Life Sciences, Vol. 64, No. 11, pp895-904, 1999 Scientific Problem: Characterizing the effects of dexamethasone on ODC gene expression and enzyme activity in the lung of rat pups.
Facts Pertaining the Problem: Numerous studies have shown that gestational exposure to glucocorticoid increases the productions and release of surfactant and accelerates morphological development of the fetal lung, while interruption of the pituitary-adrenal axis impairs lung growth, as do inhibitors of glucocorticoid biosynthesis. Synthetic glucocorticoids are routinely administered to pregnant women at risk of premature delivery in an attempt to accelerate the functional maturation of the fetal lung and thereby reduce the incidence of respiratory distress syndrome in the newborn, a leading cause of neonatal death in pre-term infants. Glucocorticoids did not alter surfactant production when given postnatally. However, they were found to inhibit proliferation of lung cells and to impair formation of new alveoli, suggesting that endogenous glucocorticoids may modulate cell development in the postnatal lung.

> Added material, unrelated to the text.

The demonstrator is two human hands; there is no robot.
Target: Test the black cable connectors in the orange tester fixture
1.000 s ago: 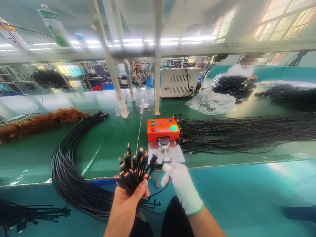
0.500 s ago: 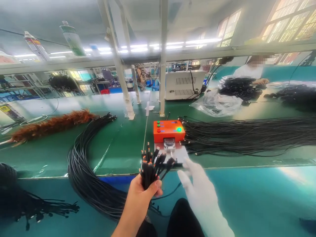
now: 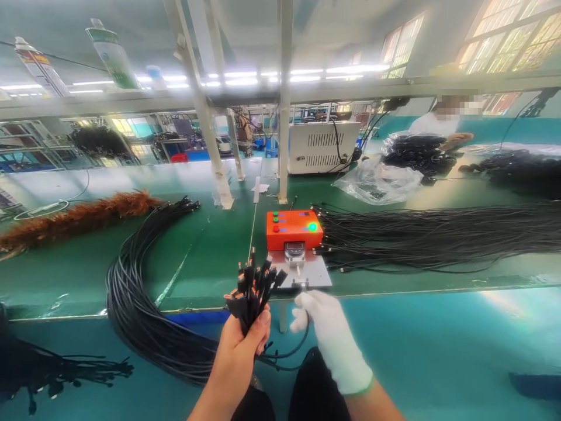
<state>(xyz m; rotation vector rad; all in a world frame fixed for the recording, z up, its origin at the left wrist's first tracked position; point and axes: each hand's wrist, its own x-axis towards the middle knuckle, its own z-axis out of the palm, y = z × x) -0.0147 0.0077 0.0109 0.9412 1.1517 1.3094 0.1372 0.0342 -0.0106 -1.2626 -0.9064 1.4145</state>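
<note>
Left hand point(image 3: 245, 336) clasping black cables point(image 3: 135, 318) — plugs point(image 3: 252, 289) upward, long axis bending leftward

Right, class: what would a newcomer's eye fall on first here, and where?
Probably the orange box with its glowing green light, mid-picture on the green table. Next, the bunch of black cable ends in the bare left hand, and the white-gloved right hand holding a cable at the front edge of the metal plate.

This is a factory workshop, shown by the long green bench point(image 3: 210, 245), bundled black cables point(image 3: 127, 292), an orange button box point(image 3: 294, 234), strip lights point(image 3: 346, 69) and a co-worker point(image 3: 432, 124).
</note>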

The Proposed Tentative Solution: Due to its extremely short half-life in animal tissues, ODC is rapidly induced or suppressed by agents which influence development.
The Design for the Experiment to Test the Hypothesis: Lactating CD female rats with litters of 10 pups were housed in breeding cages in a vivarium maintained at 22 degrees Celsius with a 12-h light-dark cycle, and provided food and water ad libitum. Animals were killed by decapitation and lungs and livers were quickly dissected, homogenized in 19 volumes of ice-cold 10mM Tris-HCl, centrifuged at 26,000 x g for 20 min, and the supernatant assayed for ODC activity by a modification of the method of Russell and Synder. Total liver RNA was extracted with acid guanidinium thiocyanate-phenol-choloform according to Chomczynsky and Sacchi.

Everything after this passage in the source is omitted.